Como sua família lida com todo o perigo que envolve sua profissão?
Eles se preocupam, mas apóiam o que faço.

Seus três filhos (Adriana Mara de Oliveira, 34, Adriano Magno de Oliveira 32, e Odilon de Oliveira Júnior, 25) são advogados. Algum quer seguir seus passos?
Nenhum deles quer ser juiz. É uma profissão que exige muita vocação, só se tiver no sangue mesmo. Porque, além de não valer a pena todo o risco que se corre, é uma área muito difícil de se atuar.
Já pensou em desistir do trabalho no Judiciário?
Quanto ao combate à criminalidade, os países são classificados em fortes, fracos e vencidos. A única coisa que me desestimula é sentir que o Brasil se enquadra no rol de fracos, já em transição para a última colocação...

O senhor voltou para Campo Grande no final de 2005. Como está a questão da sua segurança? E a privacidade? O que mais te incomoda em viver desta maneira?
A segurança não mudou. Ando em carro blindado e escoltado 24 horas por dia. Há um alojamento para as equipes de agentes federais dentro de minha casa. A convivência é boa. São profissionais e até faço amigos entre eles. Já não dirijo há mais de cinco anos. Tive que redefinir, flexibilizar, meu conceito de privacidade para me adaptar a essa segurança - definitivamente necessária no meu caso. O que mais me incomoda, além da falta de liberdade, é o constrangimento natural que causa uma escolta em certas situações. Por exemplo quando vou visitar um amigo ou quando uma pessoa conhecida tem que se identificar aos agentes para entrar em minha casa.

Se, por apenas um dia, o senhor pudesse sair de casa sem riscos e sem a necessidade de seguranças, o que você faria?

Passearia nas praças com meus dois netos.

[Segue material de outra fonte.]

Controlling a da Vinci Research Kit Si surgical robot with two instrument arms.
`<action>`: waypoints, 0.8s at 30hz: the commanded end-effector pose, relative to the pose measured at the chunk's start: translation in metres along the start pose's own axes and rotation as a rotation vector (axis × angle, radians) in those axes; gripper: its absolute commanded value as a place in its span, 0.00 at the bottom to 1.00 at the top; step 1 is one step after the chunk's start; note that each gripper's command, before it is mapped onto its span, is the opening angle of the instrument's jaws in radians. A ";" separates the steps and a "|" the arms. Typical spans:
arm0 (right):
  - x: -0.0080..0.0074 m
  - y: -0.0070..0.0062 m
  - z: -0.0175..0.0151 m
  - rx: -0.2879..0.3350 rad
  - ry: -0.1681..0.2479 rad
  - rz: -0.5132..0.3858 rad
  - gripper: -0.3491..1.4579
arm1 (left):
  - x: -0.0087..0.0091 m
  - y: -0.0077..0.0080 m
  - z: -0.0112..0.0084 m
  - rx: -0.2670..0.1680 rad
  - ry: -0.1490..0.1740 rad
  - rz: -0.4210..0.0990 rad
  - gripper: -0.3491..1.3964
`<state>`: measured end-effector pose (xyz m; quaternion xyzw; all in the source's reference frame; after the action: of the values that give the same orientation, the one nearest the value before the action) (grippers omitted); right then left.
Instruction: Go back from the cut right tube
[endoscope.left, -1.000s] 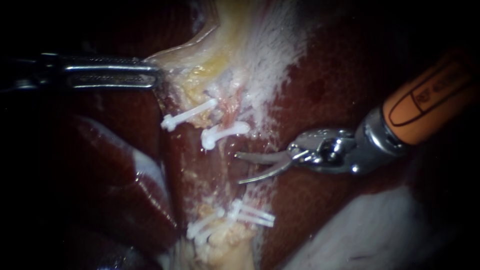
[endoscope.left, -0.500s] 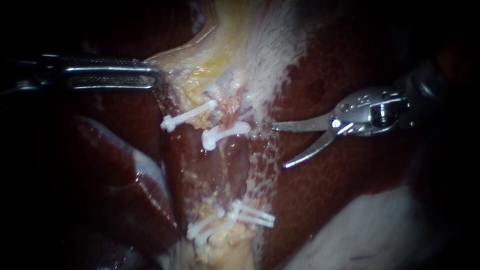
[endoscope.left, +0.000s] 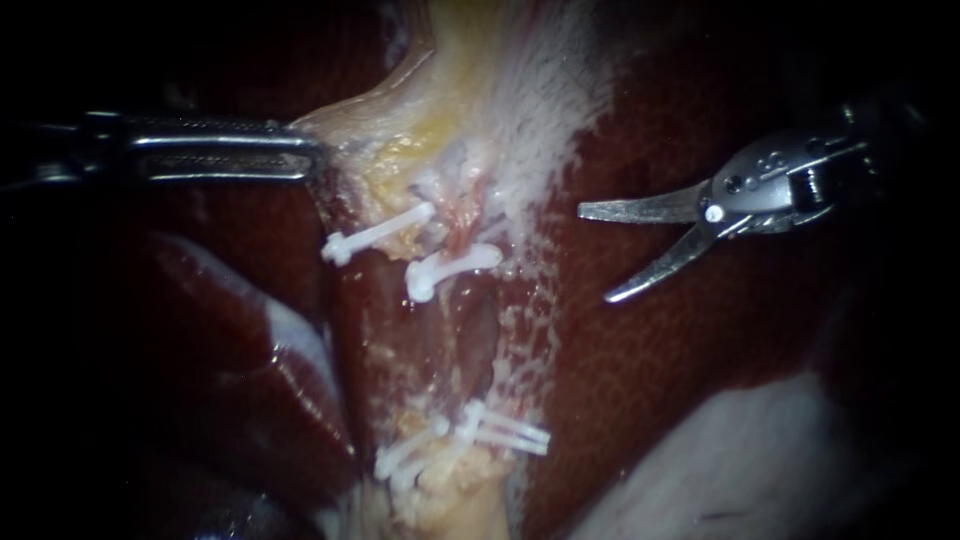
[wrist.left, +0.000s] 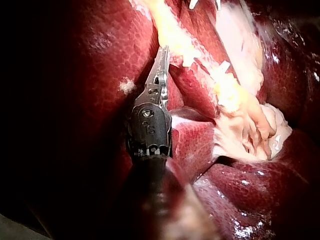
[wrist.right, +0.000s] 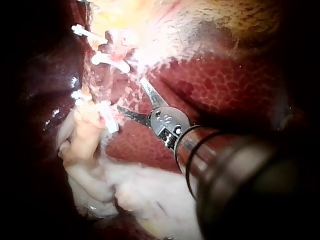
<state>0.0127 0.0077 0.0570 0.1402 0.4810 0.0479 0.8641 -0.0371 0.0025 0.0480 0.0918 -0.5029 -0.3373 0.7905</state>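
The liver (endoscope.left: 700, 400) is dark red-brown with a fine netted mottle. The clips (endoscope.left: 450, 265) are white. Above the clips the tissue (endoscope.left: 430, 130) is yellow, perhaps streaked white; right of them, the right instrument (endoscope.left: 596, 254) is silver.

The field is seen from the endoscope at close range, head-on to the liver (endoscope.left: 700, 350) and the white clips (endoscope.left: 450, 262). The left instrument (endoscope.left: 312, 152) is taken in from one side and the right instrument (endoscope.left: 594, 254) from the other. From each wrist camera the scene is viewed along that arm's own shaft, from just behind the jaws, close in and at a low slant over the liver. The white clips and the pale tissue (endoscope.left: 470, 90) are shared by all three views. Each instrument is shared by the endoscope view and its own wrist view.
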 end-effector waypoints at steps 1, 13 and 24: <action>0.0000 -0.0001 0.0001 0.002 0.001 0.000 0.98 | 0.0002 0.0000 0.0001 0.000 0.003 0.001 0.00; 0.0000 -0.0004 0.0000 0.006 -0.001 -0.002 0.98 | 0.0041 -0.0010 0.0042 0.034 0.061 0.001 0.00; 0.0000 -0.0007 -0.0002 0.007 -0.004 -0.003 0.98 | 0.0051 -0.0032 0.0062 0.061 0.077 -0.005 0.00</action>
<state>0.0125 0.0071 0.0567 0.1431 0.4796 0.0445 0.8646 -0.0425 -0.0019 0.0532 0.1292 -0.4817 -0.3206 0.8053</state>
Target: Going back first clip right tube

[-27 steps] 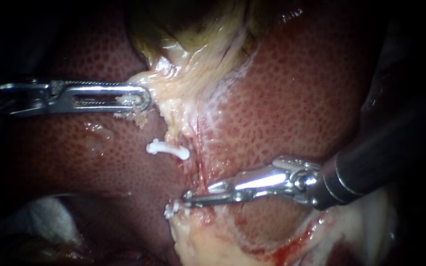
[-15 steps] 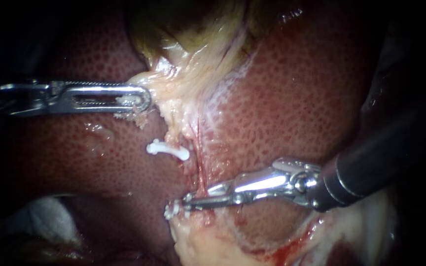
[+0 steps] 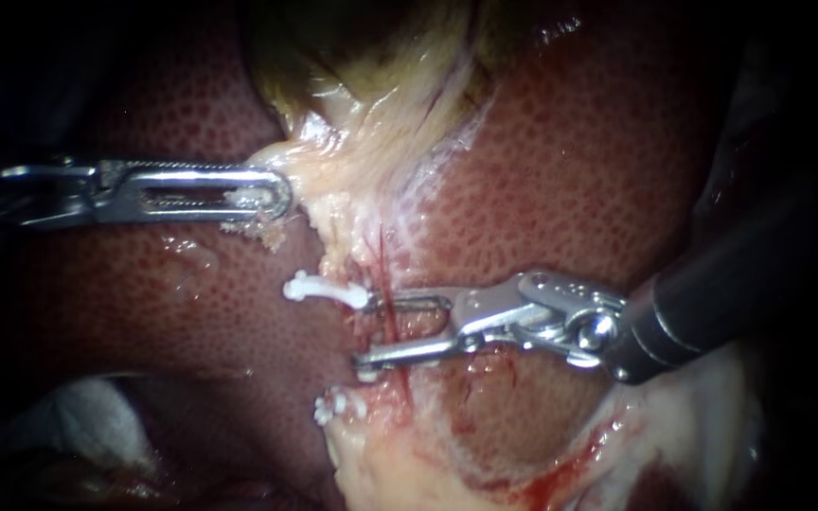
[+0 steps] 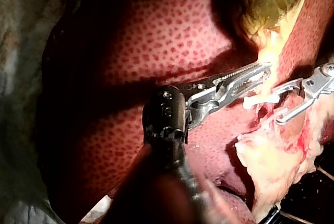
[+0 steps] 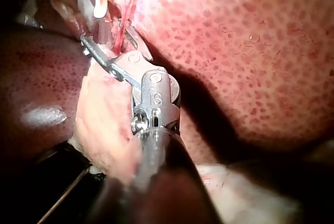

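Right instrument [image 3: 373, 333] has let go of the lower clip [image 3: 338, 407], jaws now spread astride the tube [image 3: 382, 255]. Clip stays on; left instrument [image 3: 272, 194] pinches gallbladder [image 3: 352, 85].

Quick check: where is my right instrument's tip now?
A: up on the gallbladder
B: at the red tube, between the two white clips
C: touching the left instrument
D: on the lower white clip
B: the right instrument sits at the red tube, with the upper clip above it and the lower clip below it.
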Controlling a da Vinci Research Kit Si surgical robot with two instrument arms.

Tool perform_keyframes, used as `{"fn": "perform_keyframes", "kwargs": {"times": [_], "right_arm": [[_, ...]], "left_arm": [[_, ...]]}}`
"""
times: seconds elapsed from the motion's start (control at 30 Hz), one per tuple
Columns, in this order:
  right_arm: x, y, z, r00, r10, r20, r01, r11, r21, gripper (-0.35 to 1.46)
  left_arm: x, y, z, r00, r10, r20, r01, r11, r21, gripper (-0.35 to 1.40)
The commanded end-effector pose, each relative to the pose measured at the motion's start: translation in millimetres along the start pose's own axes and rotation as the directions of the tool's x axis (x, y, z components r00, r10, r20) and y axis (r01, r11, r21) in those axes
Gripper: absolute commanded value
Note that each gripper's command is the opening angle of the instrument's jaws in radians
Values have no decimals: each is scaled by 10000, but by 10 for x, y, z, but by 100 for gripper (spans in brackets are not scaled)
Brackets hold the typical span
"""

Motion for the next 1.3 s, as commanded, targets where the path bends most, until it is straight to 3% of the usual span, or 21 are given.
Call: {"fn": "perform_keyframes", "kwargs": {"times": [0.03, 0.2, 0.37, 0.63, 0.93, 1.3], "right_arm": [[0, 0, -1, 10000, 19, 1, -19, 10000, 11, 49], [1, -1, -17, 10000, -19, 14, 19, 10000, 75, 49], [8, -4, -51, 9956, -940, 33, 939, 9953, 228, 49], [37, -19, -106, 9822, -1880, 0, 1878, 9812, 447, 49], [61, -43, -125, 9743, -2251, -42, 2249, 9725, 598, 50], [62, -43, -138, 9734, -2291, -44, 2289, 9712, 658, 50]], "left_arm": [[0, 0, 0, 10000, 6, 1, -6, 10000, 9, -35], [0, 0, 0, 10000, 7, 1, -7, 10000, 8, -35], [-1, 0, -1, 10000, 11, 1, -11, 10000, 9, -35], [-1, 0, 0, 10000, 14, 2, -14, 10000, 9, -35], [-2, -2, 1, 10000, 22, 0, -22, 10000, 13, -35], [-5, -8, 7, 10000, 46, -36, -46, 10000, 15, -35]]}}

Pesquisando, vi que o senhor vai se aposentar com 70 anos. Ou seja, daqui a dez anos. Tem planos para a aposentadoria?
Aos 70 anos, a aposentadoria será compulsória. Se pudesse, ficaria por mais tempo, não só porque tenho gás de sobra para o trabalho, mas também para não perder a segurança. Depois de aposentado, pretendo escrever sobre temas ligados à criminalidade.
Pra uma pessoa que já prendeu tanta gente e que vive preso a um sistema de segurança implacável, o que é liberdade para o senhor?
A liberdade é a coisa mais preciosa da vida, principalmente para quem a perdeu por imposição dos criminosos e não da lei.